Once sonication is accomplished, the microbubble solution can be withdrawn from the vial & delivered to the patient. Sonication can also be done within a syringe with a low power ultrasonically vibrated aspirating assembly on the syringe.
- Characterisation of Microbubbles: Once prepared these microbubbles are characterized as per the following parameters;
- Microbubble Diameter & Size Distribution: The average diameter as well as size distribution of these microbubbles can be determined by Laser light Scattering, Scanning Electron Microscopy (SEM), Transmission Electron Microscopy.
- Shell Thickness: Shell thickness is determined by coating the shell with a fluorescent dye like Red Nile, this is then determined by Fluorescent Microscopy against a dark background.
- Microbubble Concentration: The microbubble concentration is determined by counting the no. of microbubbles per ml by using the Coulter Counter Machine.
- Air Content by densitometry: The content of air encapsulated within the microbubbles in the suspension samples is measured by oscillation U-tube densitometry with a DMA-58. The instrument is calibrated with air and purified water prior to use. The density of the suspension is measured before and after elimination of encapsulated air. The complete removal of encapsulated air is achieved by 5 min high powered sonication in a sonicator. The air content is calculated as,
Cair = ρ1 –ρ2/ρ2 *100
Where, Cair is air content (%v/v); ρ1 (g/ml) density before elimination of encapsulated air; ρ2 (g/ml) density after elimination of encapsulated air
- Ultrasound Reflectance Measurement: Experimental set up consists of transducer, microbubble contained in a vessel consisting of metallic reflector and cellophane membrane, this vessel is in turn kept in another vessel containing water. The signals which are reflected are evaluated for the ultrasound reflecting capacity of these microbubbles.
- Biomedical Applications 22, 23, 24, 25:
- Diagnostic Aids: Microbubbles are elastic and compressible, these undergo compression and rarefaction thereby creating an acoustic impedance mismatch between biological tissues and fluids as these are efficient reflectors of ultrasound, hence used as contrast agents.
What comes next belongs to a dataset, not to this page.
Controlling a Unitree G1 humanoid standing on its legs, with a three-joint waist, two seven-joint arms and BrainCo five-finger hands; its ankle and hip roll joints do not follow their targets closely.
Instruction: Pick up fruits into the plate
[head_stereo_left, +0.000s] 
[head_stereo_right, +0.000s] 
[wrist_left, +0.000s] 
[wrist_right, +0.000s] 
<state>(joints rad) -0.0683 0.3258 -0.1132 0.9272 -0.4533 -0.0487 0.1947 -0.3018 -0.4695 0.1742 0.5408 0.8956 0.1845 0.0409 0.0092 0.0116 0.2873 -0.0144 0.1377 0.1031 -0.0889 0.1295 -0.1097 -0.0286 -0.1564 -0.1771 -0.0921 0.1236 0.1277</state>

These are used as diagnostic aids for:
- Organ Edge Delineation
- Blood Volume and Perfusion
- Also used to scan the tumors arising in the body.
- Used for imaging the gall bladder stone.
- Gene Delivery: The next most promising application of these microbubbles is these can be used as tools for gene delivery. The salient features of these microbubbles which make them useful for gene delivery are as follows:
1) Microbubbles are metabolically inert
2) When injected into the body they do not produce any immune response
3) Also the gene encapsulated or attached to the microbubble is carried to its target without getting digested by the various enzymes.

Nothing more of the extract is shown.